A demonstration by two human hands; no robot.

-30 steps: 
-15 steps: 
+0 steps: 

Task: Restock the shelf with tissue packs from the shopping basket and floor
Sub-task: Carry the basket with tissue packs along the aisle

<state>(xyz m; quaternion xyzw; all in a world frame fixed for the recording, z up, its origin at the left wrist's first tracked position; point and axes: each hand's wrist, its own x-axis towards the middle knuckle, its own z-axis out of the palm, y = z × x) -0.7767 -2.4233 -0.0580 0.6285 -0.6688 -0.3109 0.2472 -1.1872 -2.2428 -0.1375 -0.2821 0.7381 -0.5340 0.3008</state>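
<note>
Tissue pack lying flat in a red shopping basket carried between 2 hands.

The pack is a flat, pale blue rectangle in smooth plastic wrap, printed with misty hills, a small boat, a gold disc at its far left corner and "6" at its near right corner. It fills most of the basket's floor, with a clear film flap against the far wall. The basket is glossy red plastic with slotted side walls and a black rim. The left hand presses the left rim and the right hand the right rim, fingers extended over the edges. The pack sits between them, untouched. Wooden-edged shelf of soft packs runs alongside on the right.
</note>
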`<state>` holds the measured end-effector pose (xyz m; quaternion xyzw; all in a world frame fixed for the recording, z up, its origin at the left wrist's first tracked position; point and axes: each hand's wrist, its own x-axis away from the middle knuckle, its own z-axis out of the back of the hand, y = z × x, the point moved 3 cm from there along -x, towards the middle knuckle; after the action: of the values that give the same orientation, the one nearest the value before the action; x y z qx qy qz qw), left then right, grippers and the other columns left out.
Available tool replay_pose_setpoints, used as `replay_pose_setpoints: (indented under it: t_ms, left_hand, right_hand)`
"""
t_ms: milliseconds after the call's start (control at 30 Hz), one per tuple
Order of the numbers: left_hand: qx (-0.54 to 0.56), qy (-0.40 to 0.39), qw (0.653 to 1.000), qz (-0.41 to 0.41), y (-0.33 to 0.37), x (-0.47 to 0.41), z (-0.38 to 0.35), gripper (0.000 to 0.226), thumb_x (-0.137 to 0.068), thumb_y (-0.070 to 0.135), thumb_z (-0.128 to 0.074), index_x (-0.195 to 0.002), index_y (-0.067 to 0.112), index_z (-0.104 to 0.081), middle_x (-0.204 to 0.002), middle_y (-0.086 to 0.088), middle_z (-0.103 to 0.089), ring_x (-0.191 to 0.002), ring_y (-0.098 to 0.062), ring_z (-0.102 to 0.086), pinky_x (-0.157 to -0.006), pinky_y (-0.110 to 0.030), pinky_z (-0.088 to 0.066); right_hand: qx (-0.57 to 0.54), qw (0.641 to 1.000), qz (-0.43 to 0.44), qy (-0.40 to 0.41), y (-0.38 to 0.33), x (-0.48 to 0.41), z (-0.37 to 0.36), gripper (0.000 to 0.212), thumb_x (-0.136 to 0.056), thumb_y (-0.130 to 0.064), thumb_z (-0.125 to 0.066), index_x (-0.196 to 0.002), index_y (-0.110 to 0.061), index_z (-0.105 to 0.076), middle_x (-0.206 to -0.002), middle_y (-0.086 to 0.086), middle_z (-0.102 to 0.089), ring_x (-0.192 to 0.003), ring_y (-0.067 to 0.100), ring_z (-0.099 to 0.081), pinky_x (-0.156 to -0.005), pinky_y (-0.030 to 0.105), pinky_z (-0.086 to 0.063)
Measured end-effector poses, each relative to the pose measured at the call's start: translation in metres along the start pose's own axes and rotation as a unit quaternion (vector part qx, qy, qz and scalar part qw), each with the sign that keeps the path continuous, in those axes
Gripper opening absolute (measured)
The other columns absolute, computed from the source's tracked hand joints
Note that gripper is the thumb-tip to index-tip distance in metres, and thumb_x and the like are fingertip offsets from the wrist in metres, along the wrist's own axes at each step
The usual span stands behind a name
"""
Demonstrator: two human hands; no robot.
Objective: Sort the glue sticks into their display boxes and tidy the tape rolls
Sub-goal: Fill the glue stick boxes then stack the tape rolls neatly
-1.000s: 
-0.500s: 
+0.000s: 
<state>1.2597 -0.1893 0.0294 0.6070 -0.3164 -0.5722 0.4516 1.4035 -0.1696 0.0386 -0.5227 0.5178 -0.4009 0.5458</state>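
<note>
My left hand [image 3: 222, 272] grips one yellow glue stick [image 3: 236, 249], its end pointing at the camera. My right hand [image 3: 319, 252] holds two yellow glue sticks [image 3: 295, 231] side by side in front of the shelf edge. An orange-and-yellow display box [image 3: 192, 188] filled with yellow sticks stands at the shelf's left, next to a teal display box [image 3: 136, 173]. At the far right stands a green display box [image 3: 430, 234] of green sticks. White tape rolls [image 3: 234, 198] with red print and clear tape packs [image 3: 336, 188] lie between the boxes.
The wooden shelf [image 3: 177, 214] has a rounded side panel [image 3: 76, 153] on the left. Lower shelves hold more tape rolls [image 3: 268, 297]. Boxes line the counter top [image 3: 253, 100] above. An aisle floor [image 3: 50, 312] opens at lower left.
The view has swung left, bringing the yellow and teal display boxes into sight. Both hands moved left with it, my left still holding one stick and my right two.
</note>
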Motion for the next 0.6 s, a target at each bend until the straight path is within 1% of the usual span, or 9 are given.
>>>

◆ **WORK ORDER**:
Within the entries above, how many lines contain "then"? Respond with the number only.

◆ **TASK RESPONSE**:
2